Por otro lado es muy importante estar atento a las
negociaciones dentro del Sub-Taller sobre Régimen de Origen,
por cuanto en el mismo se van a determinar las condiciones en que las
mercancías serán consideradas originarias de un país
de la región y por lo tanto, gozarán del programa de
liberalización arancelaria.
Cambios en el entorno
La creciente integración comercial está
configurando los espacios económicos regionales, de una forma
en que las zonas francas van a tener mayores posibilidades de intercambio
de bienes y servicios entre ellas. Con esto, se abre una posibilidad
enorme para el desarrollo de redes de proveedores entre las mismas
empresas de zona franca y permitirá de esta forma, maximizar
el valor agregado regional.
Las políticas de apertura comercial e integración
regional están modificando las condiciones de operación
de las zonas francas, creando nuevas oportunidades, pero también
retos muy importantes, que se traducen en una creciente presión
e incertidumbre sobre los desarrolladores de parques y las empresas
instaladas en ellos.
Para reducir la incertidumbre sobre el papel de las
zonas francas dentro de los procesos de negociaciones comerciales,
es primordial que el sector privado, los desarrolladores de parques
de zona franca, las empresas usuarias y las asociaciones de zona franca,
abran un espacio de diálogo con los representantes comerciales
de sus gobiernos, a fin de que la posición de negociación
de cada país, sea compatible con una visión de desarrollo
de largo plazo que fortalezca el régimen de zonas francas.

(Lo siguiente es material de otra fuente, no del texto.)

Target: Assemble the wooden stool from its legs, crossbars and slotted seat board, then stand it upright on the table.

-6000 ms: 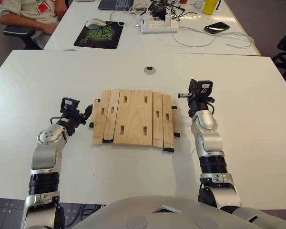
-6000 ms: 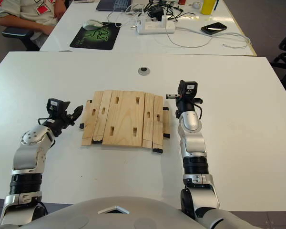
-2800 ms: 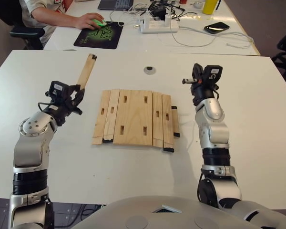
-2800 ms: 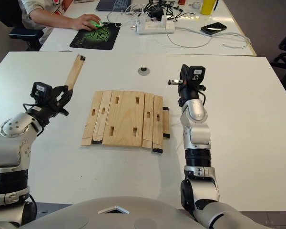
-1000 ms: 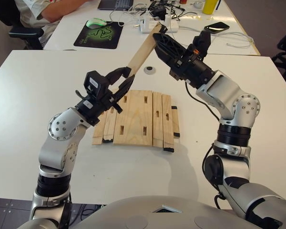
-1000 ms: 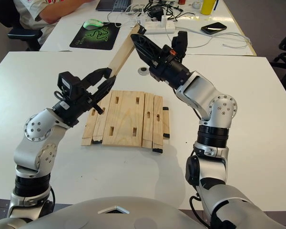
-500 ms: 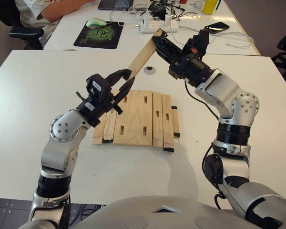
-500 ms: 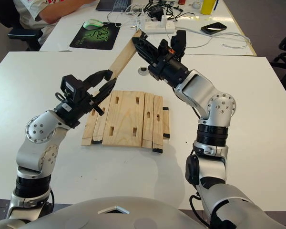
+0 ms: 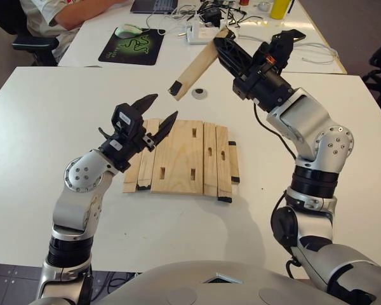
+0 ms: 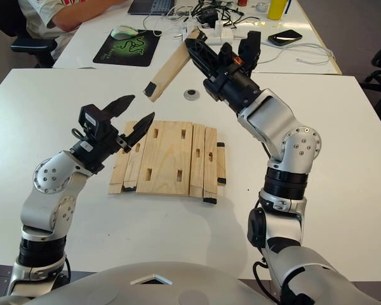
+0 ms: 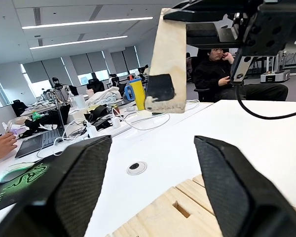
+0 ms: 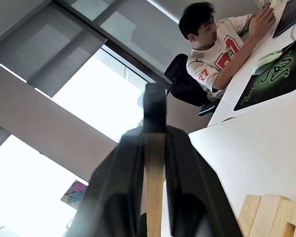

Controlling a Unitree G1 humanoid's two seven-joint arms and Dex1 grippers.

Esto cobra aún mayor importancia, si se consideran
las negociaciones que se están gestando entre los países
de Centroamérica con Estados Unidos, para el establecimiento
de un tratado de libre comercio entre las partes. Muy poco se ha dicho
sobre cómo se negociaran las condiciones de acceso al mercado
estadounidense de los productos amparados a la Iniciativa de la Cuenca
del Caribe (ICC), cómo se manejarán las subvenciones
a la exportación otorgadas en zona franca o cuáles serán
las reglas de origen establecidas.
En momentos en que la mayoría de los países
de la región enfrentan un entorno internacional desfavorable
e incierto, es necesario actuar con prontitud para generar la certeza
y seguridad que requieren los proyectos de inversión en nuestros
países.
El sector de zonas francas debe por lo tanto, promover
negociaciones comerciales que estimulen la integración de parques
de zona franca a escala regional, de forma que se facilite la complementariedad
en los diferentes procesos productivos de la cadena de agregación
de valor. De lograrse esta reorientación, se facilitaría
la instalación de nuevas inversiones que requieren relaciones
productivas y servicios, cada vez más complejos.